■ WHAT IS REQUIRED
Across the records that follow, how many lines contain the string "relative"? Answer with the number only.

■ DATA FOR REVIEW
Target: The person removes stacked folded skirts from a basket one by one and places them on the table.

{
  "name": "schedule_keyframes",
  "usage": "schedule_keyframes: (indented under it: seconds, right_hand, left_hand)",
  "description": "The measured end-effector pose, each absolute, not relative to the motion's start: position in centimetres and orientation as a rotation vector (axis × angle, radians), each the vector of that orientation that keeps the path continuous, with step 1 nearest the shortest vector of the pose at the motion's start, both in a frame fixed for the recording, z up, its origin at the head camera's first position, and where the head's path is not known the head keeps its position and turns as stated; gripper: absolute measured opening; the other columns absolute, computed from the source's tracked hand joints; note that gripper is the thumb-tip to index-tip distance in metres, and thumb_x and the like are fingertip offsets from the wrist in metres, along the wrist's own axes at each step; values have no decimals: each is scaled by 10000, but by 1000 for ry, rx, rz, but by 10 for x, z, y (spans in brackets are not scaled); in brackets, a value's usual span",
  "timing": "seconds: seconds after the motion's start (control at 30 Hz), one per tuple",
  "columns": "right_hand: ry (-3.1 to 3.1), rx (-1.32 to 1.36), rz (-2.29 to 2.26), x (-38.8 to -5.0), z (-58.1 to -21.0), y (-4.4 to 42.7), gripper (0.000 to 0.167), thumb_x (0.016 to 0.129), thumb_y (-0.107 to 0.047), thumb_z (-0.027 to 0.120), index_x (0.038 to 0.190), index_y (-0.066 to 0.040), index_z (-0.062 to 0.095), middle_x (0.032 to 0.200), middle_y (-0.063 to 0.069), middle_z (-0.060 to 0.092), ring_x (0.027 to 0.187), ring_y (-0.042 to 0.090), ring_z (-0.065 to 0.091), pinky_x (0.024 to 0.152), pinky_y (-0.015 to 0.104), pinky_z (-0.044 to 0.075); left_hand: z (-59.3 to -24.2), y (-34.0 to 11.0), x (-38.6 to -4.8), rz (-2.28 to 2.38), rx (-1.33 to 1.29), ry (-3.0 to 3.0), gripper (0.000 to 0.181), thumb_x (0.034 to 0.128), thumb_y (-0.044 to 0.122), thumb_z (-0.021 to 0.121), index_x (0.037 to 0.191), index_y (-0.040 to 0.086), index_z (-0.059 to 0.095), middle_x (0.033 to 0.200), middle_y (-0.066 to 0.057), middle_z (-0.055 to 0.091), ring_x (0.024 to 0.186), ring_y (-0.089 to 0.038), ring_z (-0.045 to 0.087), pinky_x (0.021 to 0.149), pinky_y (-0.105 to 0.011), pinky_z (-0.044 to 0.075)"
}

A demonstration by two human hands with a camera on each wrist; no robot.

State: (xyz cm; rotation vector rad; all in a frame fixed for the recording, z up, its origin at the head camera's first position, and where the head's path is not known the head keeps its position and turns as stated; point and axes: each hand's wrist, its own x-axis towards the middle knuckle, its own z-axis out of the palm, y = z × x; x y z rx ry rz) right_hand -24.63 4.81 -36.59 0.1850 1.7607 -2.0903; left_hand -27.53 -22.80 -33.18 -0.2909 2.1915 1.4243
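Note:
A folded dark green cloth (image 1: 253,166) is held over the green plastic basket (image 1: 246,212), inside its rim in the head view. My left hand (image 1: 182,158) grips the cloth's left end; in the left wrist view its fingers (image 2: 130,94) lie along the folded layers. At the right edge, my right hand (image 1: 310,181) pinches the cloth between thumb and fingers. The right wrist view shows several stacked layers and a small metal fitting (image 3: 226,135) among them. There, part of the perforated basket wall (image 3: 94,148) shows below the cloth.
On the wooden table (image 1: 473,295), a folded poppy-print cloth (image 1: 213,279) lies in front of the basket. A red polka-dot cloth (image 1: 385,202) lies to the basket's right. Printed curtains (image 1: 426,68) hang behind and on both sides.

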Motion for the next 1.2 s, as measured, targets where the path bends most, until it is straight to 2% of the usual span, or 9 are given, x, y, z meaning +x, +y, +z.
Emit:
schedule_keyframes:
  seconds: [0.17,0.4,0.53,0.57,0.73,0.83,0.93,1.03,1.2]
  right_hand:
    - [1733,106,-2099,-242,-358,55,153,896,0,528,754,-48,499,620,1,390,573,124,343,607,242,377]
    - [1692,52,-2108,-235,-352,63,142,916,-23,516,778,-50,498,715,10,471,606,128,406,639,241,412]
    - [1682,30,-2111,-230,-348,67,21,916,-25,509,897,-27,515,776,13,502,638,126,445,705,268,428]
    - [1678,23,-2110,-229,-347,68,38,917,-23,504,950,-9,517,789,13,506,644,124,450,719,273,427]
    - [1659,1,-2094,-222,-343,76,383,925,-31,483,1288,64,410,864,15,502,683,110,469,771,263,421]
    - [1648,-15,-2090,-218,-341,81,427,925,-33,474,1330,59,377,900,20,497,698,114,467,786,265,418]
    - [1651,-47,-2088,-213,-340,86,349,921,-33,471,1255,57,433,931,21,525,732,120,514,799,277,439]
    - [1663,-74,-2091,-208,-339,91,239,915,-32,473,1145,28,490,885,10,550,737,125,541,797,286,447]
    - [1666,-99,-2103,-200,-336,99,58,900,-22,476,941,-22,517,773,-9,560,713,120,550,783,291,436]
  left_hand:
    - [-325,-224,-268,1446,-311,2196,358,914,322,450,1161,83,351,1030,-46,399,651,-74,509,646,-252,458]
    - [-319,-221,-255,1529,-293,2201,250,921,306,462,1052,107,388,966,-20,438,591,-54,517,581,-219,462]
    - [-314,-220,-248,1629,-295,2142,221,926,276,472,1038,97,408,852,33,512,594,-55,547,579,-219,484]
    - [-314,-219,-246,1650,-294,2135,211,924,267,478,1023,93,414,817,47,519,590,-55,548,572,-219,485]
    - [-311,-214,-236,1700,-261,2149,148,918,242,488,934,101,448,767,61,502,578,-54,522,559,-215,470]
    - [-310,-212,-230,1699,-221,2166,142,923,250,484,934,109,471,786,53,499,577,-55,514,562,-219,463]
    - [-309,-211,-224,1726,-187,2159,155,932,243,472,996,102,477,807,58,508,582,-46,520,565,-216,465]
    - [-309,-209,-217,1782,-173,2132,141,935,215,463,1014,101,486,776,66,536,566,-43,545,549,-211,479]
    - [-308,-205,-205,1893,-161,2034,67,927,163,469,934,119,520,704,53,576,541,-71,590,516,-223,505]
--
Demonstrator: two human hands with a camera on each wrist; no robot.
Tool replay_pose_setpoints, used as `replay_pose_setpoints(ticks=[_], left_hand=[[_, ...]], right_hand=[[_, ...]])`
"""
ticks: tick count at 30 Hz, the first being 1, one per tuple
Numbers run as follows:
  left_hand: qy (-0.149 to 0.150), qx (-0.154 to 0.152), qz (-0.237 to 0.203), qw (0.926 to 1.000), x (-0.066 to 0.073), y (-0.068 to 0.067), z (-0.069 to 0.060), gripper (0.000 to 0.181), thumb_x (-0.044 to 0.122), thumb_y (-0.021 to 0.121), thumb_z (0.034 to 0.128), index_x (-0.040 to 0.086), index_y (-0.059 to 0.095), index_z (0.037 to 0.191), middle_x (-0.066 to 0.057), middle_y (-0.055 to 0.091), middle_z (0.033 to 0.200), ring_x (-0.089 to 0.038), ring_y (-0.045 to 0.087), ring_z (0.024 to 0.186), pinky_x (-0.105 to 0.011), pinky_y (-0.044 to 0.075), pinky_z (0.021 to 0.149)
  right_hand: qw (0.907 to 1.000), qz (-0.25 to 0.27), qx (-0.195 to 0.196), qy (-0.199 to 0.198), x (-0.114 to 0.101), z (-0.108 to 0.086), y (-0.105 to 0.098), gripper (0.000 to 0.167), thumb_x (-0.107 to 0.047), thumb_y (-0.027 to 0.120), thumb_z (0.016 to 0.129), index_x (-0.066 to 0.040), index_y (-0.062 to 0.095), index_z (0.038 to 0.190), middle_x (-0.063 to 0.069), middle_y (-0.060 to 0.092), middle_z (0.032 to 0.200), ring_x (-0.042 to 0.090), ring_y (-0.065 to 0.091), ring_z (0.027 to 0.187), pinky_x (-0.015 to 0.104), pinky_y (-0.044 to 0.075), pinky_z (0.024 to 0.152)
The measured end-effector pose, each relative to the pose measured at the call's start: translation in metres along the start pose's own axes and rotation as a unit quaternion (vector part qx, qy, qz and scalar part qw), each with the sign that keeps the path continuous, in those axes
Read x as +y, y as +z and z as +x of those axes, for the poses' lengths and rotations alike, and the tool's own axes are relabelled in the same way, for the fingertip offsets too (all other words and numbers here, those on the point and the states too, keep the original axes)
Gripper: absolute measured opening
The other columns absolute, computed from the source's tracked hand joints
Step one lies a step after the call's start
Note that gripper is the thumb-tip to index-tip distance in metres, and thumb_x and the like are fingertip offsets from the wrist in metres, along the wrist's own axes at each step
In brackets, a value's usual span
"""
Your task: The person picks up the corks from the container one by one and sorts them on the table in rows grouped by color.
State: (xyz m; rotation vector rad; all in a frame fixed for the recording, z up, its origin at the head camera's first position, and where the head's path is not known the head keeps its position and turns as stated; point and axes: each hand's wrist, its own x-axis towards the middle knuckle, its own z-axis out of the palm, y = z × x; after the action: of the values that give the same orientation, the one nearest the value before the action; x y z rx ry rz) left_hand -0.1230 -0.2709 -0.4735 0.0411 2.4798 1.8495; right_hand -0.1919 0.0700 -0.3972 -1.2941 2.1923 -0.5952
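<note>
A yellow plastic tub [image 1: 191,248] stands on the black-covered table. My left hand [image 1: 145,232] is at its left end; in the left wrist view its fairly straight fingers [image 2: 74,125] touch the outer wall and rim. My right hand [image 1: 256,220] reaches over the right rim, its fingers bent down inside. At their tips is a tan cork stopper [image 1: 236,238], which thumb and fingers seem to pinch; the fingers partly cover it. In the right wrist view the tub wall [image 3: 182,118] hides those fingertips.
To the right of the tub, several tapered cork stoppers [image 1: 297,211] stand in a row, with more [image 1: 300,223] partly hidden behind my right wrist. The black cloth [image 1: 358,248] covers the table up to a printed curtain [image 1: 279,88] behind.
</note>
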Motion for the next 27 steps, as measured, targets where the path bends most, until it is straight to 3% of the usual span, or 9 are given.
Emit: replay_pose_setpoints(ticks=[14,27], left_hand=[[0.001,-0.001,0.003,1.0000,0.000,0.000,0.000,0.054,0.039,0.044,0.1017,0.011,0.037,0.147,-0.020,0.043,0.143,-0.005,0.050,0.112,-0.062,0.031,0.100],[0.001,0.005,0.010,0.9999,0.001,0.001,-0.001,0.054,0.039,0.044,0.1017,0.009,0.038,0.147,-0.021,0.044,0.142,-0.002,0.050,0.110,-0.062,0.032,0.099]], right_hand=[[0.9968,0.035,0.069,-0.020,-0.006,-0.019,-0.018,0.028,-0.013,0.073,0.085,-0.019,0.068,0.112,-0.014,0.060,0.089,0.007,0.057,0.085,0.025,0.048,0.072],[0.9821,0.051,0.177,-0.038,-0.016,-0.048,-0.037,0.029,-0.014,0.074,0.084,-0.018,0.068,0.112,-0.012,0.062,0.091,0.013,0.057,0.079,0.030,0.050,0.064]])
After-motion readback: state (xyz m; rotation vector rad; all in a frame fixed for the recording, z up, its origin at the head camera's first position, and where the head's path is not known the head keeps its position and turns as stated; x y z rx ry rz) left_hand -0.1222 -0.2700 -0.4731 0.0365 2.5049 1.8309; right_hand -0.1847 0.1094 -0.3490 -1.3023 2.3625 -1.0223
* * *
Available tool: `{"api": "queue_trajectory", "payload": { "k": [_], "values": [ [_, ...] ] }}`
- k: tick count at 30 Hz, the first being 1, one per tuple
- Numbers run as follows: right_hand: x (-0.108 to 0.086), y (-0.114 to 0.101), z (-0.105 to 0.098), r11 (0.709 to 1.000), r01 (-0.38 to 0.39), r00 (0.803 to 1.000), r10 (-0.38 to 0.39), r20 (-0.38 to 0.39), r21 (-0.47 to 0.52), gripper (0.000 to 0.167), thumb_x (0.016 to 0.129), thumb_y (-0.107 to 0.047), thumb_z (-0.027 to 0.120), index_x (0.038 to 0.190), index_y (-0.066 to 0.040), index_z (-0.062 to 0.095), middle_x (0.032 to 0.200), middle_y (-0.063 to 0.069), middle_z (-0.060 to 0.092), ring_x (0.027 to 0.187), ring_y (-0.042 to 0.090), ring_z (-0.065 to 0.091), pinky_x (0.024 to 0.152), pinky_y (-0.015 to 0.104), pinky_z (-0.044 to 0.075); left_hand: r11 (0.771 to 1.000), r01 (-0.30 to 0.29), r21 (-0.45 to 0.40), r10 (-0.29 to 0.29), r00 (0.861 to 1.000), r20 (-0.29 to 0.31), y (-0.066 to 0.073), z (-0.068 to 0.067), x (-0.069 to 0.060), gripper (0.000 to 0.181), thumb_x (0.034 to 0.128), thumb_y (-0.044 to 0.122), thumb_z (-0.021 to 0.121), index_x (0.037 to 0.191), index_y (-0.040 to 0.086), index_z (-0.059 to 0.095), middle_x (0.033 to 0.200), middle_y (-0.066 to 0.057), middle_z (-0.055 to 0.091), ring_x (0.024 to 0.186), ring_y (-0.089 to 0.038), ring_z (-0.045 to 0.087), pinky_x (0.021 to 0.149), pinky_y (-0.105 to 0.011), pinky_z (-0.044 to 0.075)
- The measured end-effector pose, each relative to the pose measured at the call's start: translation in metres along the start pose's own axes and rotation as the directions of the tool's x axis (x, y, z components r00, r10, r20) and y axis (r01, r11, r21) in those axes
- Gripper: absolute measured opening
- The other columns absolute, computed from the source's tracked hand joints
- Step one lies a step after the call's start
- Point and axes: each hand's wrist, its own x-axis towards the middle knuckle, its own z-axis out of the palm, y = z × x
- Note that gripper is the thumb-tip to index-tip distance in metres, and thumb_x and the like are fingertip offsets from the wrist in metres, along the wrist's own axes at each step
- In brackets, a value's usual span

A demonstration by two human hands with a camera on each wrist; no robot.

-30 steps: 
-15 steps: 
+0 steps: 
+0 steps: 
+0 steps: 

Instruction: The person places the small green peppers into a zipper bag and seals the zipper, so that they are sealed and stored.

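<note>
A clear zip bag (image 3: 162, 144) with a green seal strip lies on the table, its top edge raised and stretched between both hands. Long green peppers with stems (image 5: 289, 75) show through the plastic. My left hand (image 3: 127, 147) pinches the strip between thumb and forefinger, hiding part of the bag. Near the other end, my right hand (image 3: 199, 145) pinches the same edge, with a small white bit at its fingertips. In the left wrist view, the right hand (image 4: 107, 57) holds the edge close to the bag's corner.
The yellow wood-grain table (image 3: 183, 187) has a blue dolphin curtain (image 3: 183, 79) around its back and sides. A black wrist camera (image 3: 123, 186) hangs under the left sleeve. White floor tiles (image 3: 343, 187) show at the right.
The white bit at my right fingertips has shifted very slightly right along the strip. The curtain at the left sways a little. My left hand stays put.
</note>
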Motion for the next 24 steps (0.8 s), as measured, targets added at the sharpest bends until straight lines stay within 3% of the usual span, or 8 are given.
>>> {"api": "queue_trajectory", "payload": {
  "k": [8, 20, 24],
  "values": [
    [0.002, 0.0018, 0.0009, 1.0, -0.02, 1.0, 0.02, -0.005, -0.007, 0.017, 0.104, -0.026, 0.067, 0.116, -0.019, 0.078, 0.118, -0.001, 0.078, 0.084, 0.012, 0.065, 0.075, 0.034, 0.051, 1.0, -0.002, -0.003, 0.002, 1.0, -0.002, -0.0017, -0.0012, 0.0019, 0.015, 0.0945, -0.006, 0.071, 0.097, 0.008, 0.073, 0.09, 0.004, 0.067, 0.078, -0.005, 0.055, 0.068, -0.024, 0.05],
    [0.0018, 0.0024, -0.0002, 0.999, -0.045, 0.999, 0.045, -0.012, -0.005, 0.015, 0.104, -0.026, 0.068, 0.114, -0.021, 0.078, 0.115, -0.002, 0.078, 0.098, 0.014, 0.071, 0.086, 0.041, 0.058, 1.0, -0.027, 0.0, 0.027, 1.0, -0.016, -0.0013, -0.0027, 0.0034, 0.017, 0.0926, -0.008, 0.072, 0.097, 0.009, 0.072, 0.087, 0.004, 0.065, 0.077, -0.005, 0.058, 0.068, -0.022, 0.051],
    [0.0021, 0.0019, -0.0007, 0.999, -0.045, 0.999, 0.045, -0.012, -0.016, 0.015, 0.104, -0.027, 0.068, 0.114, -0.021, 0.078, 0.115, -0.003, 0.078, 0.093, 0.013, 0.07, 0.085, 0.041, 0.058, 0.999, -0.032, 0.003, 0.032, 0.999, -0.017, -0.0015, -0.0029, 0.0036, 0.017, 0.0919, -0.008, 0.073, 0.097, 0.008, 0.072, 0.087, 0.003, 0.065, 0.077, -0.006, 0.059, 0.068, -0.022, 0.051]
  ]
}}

■ RESULT OF THIS EXERCISE
3